School of Biomedical Engineering, Southern Medical University, Guangzhou 510515, China; School of Science and Engineering, The Chinese University of Hong Kong, Shenzhen, Shenzhen, Guangdong 518172, China; Shenzhen Research Institute of Big Data, Shenzhen, China; University of Science and Technology of China, Hefei, China.
Radiology Department, Nanfang Hospital, Southern Medical University, Guangzhou 510515, China.
Comput Med Imaging Graph. 2023 Apr;105:102186. doi: 10.1016/j.compmedimag.2023.102186. Epub 2023 Jan 21.
Bone suppression is to suppress the superimposed bone components over the soft tissues within the lung area of Chest X-ray (CXR), which is potentially useful for the subsequent lung disease diagnosis for radiologists, as well as computer-aided systems. Despite bone suppression methods for frontal CXRs being well studied, it remains challenging for lateral CXRs due to the limited and imperfect DES dataset containing paired lateral CXR and soft-tissue/bone images and more complex anatomical structures in the lateral view. In this work, we propose a bone suppression method for lateral CXRs by leveraging a two-stage distillation learning strategy and a specific data correction method. Specifically, a primary model is first trained on a real DES dataset with limited samples. The bone-suppressed results on a relatively large lateral CXR dataset produced by the primary model are improved by a designed gradient correction method. Secondly, the corrected results serve as training samples to train the distillated model. By automatically learning knowledge from both the primary model and the extra correction procedure, our distillated model is expected to promote the performance of the primary model while omitting the tedious correction procedure. We adopt an ensemble model named MsDd-MAP for the primary and distillated models, which learns the complementary information of Multi-scale and Dual-domain (i.e., intensity and gradient) and fuses them in a maximum-a-posteriori (MAP) framework. Our method is evaluated on a two-exposure lateral DES dataset consisting of 46 subjects and a lateral CXR dataset consisting of 240 subjects. The experimental results suggest that our method is superior to other competing methods regarding the quantitative evaluation metrics. Furthermore, the subjective evaluation by three experienced radiologists also indicates that the distillated model can produce more visually appealing soft-tissue images than the primary model, even comparable to real DES imaging for lateral CXRs.

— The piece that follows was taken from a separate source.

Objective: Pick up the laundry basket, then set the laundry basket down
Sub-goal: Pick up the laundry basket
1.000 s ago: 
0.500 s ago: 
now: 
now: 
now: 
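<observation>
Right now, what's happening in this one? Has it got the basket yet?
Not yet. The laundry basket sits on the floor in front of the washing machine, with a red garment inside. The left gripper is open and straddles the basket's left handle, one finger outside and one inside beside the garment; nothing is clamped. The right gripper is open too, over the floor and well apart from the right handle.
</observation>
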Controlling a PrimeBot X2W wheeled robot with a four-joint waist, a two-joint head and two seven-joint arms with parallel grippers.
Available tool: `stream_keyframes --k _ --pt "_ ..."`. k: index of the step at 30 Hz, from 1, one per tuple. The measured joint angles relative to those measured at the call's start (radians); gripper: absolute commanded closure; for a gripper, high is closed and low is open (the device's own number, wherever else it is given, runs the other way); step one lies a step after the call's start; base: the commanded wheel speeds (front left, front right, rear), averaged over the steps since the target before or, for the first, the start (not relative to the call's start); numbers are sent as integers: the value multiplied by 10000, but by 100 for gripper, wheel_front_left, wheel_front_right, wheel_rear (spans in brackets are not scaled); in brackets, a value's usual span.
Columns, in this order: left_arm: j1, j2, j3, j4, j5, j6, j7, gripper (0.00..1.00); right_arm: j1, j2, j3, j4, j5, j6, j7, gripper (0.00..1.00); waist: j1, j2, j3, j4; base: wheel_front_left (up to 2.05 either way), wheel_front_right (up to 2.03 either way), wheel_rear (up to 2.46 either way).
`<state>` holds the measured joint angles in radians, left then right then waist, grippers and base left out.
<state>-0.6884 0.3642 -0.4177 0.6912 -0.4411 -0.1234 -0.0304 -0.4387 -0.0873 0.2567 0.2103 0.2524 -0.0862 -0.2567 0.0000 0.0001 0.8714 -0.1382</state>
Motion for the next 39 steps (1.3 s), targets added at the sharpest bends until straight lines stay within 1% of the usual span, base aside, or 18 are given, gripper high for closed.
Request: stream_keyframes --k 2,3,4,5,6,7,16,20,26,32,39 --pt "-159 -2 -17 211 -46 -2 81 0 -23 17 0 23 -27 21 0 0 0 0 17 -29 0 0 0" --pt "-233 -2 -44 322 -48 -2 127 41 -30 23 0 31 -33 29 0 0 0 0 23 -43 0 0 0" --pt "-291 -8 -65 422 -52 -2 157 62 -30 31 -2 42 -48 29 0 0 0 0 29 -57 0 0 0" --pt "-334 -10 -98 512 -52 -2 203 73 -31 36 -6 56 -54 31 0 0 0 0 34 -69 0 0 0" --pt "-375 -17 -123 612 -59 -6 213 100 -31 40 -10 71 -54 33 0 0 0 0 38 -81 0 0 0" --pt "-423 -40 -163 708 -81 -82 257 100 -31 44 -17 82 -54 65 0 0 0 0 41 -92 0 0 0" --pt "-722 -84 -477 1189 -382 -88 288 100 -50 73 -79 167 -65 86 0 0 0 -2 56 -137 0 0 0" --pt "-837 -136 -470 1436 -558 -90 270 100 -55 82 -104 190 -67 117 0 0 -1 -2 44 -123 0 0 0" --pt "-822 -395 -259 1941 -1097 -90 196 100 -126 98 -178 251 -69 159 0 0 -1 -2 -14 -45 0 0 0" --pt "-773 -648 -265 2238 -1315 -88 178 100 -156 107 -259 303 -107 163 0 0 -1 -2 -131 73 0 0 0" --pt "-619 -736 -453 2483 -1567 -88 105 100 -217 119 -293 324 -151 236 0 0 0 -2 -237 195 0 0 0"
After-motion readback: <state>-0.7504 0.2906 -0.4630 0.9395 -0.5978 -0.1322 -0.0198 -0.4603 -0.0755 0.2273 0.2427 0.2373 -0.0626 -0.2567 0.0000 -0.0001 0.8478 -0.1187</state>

骨抑制是指抑制胸部 X 射线(CXR)肺部区域内软组织上的叠加骨成分,这对于放射科医生以及计算机辅助系统进行后续肺部疾病诊断非常有用。尽管已经对正面 CXR 的骨抑制方法进行了充分研究,但由于包含配对的侧位 CXR 和软组织/骨图像的有限和不完善的 DES 数据集,以及侧位视图中更复杂的解剖结构,侧位 CXR 仍然具有挑战性。在这项工作中,我们提出了一种用于侧位 CXR 的骨抑制方法,该方法利用了两阶段蒸馏学习策略和特定的数据校正方法。具体来说,首先在具有有限样本的真实 DES 数据集上训练主要模型。通过设计的梯度校正方法,改进主要模型在相对较大的侧位 CXR 数据集上生成的骨抑制结果。其次,校正结果作为训练样本用于训练蒸馏模型。通过自动从主要模型和额外的校正过程中学习知识,我们的蒸馏模型有望在省略繁琐的校正过程的同时提高主要模型的性能。我们采用名为 MsDd-MAP 的集成模型作为主要和蒸馏模型,该模型学习多尺度和双域(即强度和梯度)的互补信息,并在最大后验(MAP)框架中融合它们。我们的方法在由 46 个受试者组成的两个曝光侧位 DES 数据集和由 240 个受试者组成的侧位 CXR 数据集上进行了评估。实验结果表明,我们的方法在定量评估指标方面优于其他竞争方法。此外,三位经验丰富的放射科医生的主观评估也表明,蒸馏模型可以生成比主要模型更具视觉吸引力的软组织图像,甚至与侧位 CXR 的真实 DES 成像相媲美。